Each record below is to be output unchanged, and any picture is to be dropped.

---

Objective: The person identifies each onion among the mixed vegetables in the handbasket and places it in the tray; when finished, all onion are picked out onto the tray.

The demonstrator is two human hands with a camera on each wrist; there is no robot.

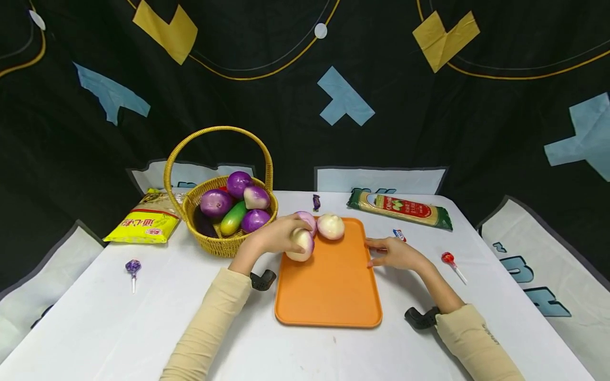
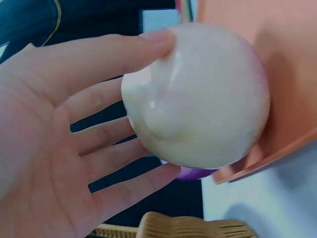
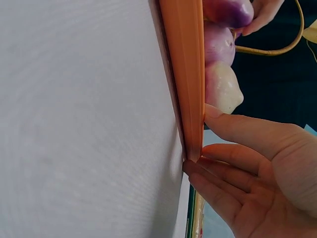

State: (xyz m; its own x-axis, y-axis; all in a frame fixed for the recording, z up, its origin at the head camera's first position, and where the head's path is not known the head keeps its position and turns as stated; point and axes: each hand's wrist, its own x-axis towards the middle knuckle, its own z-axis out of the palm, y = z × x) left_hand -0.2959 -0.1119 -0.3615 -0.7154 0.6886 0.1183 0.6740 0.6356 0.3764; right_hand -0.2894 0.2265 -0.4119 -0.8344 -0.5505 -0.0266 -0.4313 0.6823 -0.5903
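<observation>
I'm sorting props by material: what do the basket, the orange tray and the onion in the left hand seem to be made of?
Basket: woven yellow wicker or rattan, strands visible. Orange tray: likely matte plastic, uniform colour, moulded rim. Onion: probably glossy plastic or foam, smooth with soft highlights; a replica, it seems.

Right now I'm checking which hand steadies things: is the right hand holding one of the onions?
No, the right hand rests with straight fingers against the orange tray's edge, while the left hand grips the onion.
</observation>
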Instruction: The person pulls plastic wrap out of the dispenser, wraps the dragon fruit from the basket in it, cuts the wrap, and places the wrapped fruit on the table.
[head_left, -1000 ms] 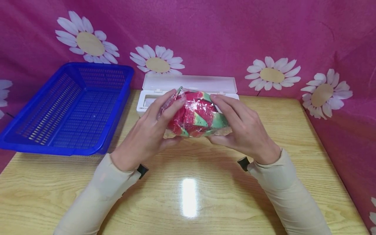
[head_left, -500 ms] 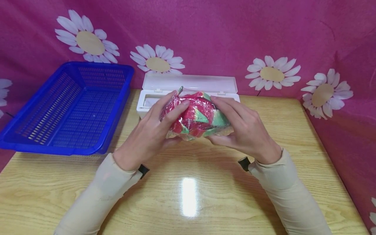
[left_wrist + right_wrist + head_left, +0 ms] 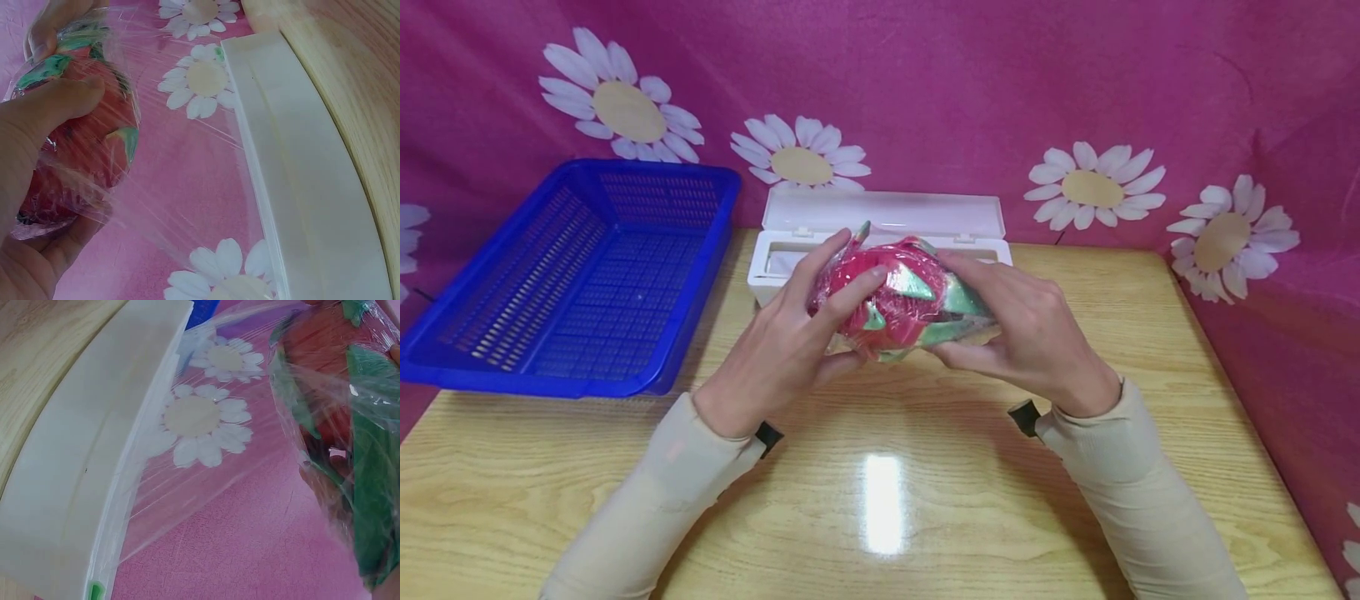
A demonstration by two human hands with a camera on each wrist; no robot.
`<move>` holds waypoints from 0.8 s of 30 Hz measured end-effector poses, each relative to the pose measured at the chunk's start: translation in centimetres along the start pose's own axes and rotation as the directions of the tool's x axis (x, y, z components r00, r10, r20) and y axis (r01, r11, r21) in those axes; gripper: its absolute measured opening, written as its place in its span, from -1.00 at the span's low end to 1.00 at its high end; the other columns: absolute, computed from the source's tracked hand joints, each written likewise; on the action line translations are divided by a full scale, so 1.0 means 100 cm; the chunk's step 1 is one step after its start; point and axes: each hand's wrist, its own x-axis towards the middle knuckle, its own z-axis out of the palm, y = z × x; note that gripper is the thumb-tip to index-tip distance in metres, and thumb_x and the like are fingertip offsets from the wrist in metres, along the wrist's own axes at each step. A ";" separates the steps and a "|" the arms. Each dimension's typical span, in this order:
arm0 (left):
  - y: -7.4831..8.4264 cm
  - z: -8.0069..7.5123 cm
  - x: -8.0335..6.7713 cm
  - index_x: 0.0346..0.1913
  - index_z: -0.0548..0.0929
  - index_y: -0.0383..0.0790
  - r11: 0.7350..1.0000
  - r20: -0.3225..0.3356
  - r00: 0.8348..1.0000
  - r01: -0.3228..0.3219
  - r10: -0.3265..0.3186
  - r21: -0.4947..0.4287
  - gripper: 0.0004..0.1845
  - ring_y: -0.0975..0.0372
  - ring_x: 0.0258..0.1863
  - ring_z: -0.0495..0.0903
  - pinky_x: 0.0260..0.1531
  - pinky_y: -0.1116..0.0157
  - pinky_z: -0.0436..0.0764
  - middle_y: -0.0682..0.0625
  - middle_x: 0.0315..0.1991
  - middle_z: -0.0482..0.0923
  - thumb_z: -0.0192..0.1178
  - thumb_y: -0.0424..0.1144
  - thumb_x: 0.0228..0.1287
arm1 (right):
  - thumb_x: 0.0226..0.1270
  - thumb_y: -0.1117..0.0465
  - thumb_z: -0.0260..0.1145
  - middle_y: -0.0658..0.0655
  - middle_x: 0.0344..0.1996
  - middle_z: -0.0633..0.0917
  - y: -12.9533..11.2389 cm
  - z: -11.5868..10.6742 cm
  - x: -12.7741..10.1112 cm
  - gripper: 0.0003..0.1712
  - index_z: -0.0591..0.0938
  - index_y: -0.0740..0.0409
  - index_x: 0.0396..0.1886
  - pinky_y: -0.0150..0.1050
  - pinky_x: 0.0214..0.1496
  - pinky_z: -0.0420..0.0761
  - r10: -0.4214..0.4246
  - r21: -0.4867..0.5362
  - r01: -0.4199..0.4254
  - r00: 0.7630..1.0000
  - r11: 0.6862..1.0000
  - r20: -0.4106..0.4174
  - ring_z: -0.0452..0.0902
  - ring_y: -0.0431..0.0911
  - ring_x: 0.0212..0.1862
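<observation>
Film (image 3: pixel 187 187) stretches taut from the white dispenser (image 3: pixel 880 218) to the dragon fruit (image 3: pixel 898 304) that 2 hands — left hand (image 3: pixel 790 342), right hand (image 3: pixel 1030 333) — clasp above the table (image 3: pixel 880 500) — overpulling could tear it.

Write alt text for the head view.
Both hands, left hand and right hand, hold a film-wrapped dragon fruit above a wooden table. Behind it sits an open white film dispenser; a blue basket stands left.

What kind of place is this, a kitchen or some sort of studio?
Probably a staged tabletop set, not a real kitchen: a wooden table before a pink daisy backdrop, with a blue basket and a white cling-film dispenser.
</observation>
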 end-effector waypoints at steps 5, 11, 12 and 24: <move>0.002 -0.002 0.001 0.46 0.19 0.04 1.000 -0.015 1.000 -0.018 0.018 -0.001 -0.02 -0.16 0.32 0.55 0.10 -0.04 0.72 -0.35 0.49 0.23 0.61 -0.12 0.06 | 0.38 -0.24 0.34 0.27 0.13 0.76 0.000 -0.002 0.001 -0.18 0.51 0.29 0.36 0.05 -0.05 0.80 0.013 0.028 -0.014 1.000 1.000 0.007 0.79 0.14 -0.06; 0.005 -0.005 0.002 0.48 0.19 0.03 1.000 0.006 1.000 -0.006 0.006 0.003 -0.02 -0.08 0.18 0.65 0.01 0.04 0.77 -0.31 0.49 0.25 0.60 -0.11 0.08 | 0.39 -0.30 0.30 0.28 0.10 0.78 0.001 -0.004 0.000 -0.15 0.55 0.31 0.34 0.02 -0.06 0.80 0.030 0.059 -0.031 0.999 0.998 0.013 0.80 0.13 -0.05; 0.005 -0.006 0.002 0.48 0.19 0.03 1.000 0.009 1.000 -0.004 0.004 0.002 -0.02 -0.08 0.16 0.67 0.00 0.05 0.77 -0.31 0.48 0.26 0.60 -0.11 0.08 | 0.39 -0.32 0.28 0.29 0.09 0.78 0.001 -0.004 0.000 -0.14 0.56 0.31 0.34 0.01 -0.09 0.80 0.032 0.058 -0.033 0.999 0.998 0.013 0.81 0.12 -0.07; 0.007 -0.008 0.001 0.50 0.23 -0.06 1.000 0.042 0.999 -0.004 0.005 -0.006 0.05 -0.09 0.12 0.67 -0.05 0.03 0.79 -0.34 0.41 0.32 0.65 -0.04 -0.01 | 0.31 -0.28 0.41 0.25 -0.10 0.84 0.002 -0.006 -0.002 -0.20 0.64 0.26 0.27 -0.09 -0.30 0.79 0.078 0.124 -0.081 0.996 0.989 0.031 0.80 -0.01 -0.30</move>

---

### Output
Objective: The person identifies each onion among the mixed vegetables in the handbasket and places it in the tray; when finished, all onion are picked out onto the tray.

The demonstrator is two human hands with a camera on each wrist; there is no robot.


State: (xyz m; its own x-axis, y-axis; all in a frame fixed for the recording, z up, its origin at the head camera's first position, and where the head's path is not known the head keeps its position and turns as stated; point and axes: each hand's wrist, its own x-axis towards the middle knuckle, its own z-axis out of the palm, y = z × x) left_hand -0.2959 -0.1119 -0.3615 -0.7154 0.6886 0.1183 0.6740 0.6356 0.3764; right_hand -0.2894 0.2265 -0.4119 -0.8344 -0.5505 -0.0266 -0.4313 0.6823 -0.5903
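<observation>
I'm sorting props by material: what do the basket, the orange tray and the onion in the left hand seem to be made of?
Basket: woven yellow wicker or rattan, strands visible. Orange tray: likely matte plastic, uniform colour, moulded rim. Onion: probably glossy plastic or foam, smooth with soft highlights; a replica, it seems.

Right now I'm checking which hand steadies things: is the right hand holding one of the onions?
No, the right hand rests with straight fingers against the orange tray's edge, while the left hand grips the onion.
</observation>
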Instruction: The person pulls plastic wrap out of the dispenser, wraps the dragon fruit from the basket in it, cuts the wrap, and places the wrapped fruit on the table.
[head_left, -1000 ms] 
[head_left, -500 ms] 
[left_wrist + right_wrist + head_left, +0 ms] 
A demonstration by two human hands with a camera on each wrist; no robot.
`<move>` holds waypoints from 0.8 s of 30 Hz measured end-effector poses, each relative to the pose measured at the chunk's start: translation in centimetres along the start pose's own axes and rotation as the directions of the tool's x axis (x, y, z components r00, r10, r20) and y axis (r01, r11, r21) in those axes; gripper: its absolute measured opening, written as its place in its span, from -1.00 at the span's low end to 1.00 at its high end; the other columns: absolute, computed from the source's tracked hand joints, each written likewise; on the action line translations are divided by a full scale, so 1.0 means 100 cm; the chunk's step 1 is one step after its start; point and axes: each hand's wrist, its own x-axis towards the middle knuckle, its own z-axis out of the palm, y = z × x; note that gripper is the thumb-tip to index-tip distance in metres, and thumb_x and the like are fingertip offsets from the wrist in metres, along the wrist's own axes at each step. A ";" separates the steps and a "|" the arms. Each dimension's typical span, in this order:
arm0 (left):
  - y: -7.4831..8.4264 cm
  - z: -8.0069..7.5123 cm
  - x: -8.0335..6.7713 cm
  - index_x: 0.0346..0.1913
  - index_z: -0.0548..0.0929
  - index_y: -0.0383..0.0790
  - r11: 0.7350..1.0000
  - r20: -0.3225..0.3356
  - r00: 0.8348..1.0000
  - r01: -0.3228..0.3219
  - r10: -0.3265..0.3186
  - r21: -0.4947..0.4287
  - gripper: 0.0004..0.1845
  - ring_y: -0.0975..0.0372
  - ring_x: 0.0258..0.1863
  - ring_z: -0.0495..0.0903
  - pinky_x: 0.0260..0.1531
  - pinky_y: -0.1116..0.0157
  - pinky_z: -0.0436..0.0764
  - middle_y: -0.0682..0.0625
  - middle_x: 0.0315..0.1991
  - middle_z: -0.0482..0.0923
  - thumb_z: -0.0192..0.1178
  - thumb_y: -0.0424..0.1144
  - thumb_x: 0.0228..0.1287
arm1 (right):
  - thumb_x: 0.0226..0.1270
  - thumb_y: -0.1117..0.0465
  - thumb_z: -0.0260..0.1145
  - middle_y: -0.0658..0.0655
  - middle_x: 0.0344..0.1996
  - middle_z: -0.0633..0.0917
  - y: -12.9533..11.2389 cm
  - z: -11.5868..10.6742 cm
  - x: -12.7741..10.1112 cm
  - gripper: 0.0003..0.1712
  - index_z: -0.0591..0.0938
  - index_y: -0.0740..0.0409
  - index_x: 0.0396..0.1886
  - pinky_y: -0.0150..0.1050
  - pinky_x: 0.0214..0.1496
  - pinky_z: -0.0420..0.0761
  - r10: -0.4214..0.4246
  - r21: -0.4867..0.5362
  - r01: -0.4199..0.4254
  - r00: 0.7630..1.0000
  - r11: 0.6862..1.0000
  - r20: -0.4106..0.4174
  - ring_z: -0.0452..0.0902
  - ring_y: -0.0431..0.0911
  - ring_x: 0.0212..0.1862
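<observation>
Film (image 3: pixel 187 187) stretches taut from the white dispenser (image 3: pixel 880 218) to the dragon fruit (image 3: pixel 898 304) that 2 hands — left hand (image 3: pixel 790 342), right hand (image 3: pixel 1030 333) — clasp above the table (image 3: pixel 880 500) — overpulling could tear it.

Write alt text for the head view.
Both hands, left hand and right hand, hold a film-wrapped dragon fruit above a wooden table. Behind it sits an open white film dispenser; a blue basket stands left.

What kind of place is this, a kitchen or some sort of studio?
Probably a staged tabletop set, not a real kitchen: a wooden table before a pink daisy backdrop, with a blue basket and a white cling-film dispenser.
</observation>
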 end-effector waypoints at steps 5, 11, 12 and 24: <move>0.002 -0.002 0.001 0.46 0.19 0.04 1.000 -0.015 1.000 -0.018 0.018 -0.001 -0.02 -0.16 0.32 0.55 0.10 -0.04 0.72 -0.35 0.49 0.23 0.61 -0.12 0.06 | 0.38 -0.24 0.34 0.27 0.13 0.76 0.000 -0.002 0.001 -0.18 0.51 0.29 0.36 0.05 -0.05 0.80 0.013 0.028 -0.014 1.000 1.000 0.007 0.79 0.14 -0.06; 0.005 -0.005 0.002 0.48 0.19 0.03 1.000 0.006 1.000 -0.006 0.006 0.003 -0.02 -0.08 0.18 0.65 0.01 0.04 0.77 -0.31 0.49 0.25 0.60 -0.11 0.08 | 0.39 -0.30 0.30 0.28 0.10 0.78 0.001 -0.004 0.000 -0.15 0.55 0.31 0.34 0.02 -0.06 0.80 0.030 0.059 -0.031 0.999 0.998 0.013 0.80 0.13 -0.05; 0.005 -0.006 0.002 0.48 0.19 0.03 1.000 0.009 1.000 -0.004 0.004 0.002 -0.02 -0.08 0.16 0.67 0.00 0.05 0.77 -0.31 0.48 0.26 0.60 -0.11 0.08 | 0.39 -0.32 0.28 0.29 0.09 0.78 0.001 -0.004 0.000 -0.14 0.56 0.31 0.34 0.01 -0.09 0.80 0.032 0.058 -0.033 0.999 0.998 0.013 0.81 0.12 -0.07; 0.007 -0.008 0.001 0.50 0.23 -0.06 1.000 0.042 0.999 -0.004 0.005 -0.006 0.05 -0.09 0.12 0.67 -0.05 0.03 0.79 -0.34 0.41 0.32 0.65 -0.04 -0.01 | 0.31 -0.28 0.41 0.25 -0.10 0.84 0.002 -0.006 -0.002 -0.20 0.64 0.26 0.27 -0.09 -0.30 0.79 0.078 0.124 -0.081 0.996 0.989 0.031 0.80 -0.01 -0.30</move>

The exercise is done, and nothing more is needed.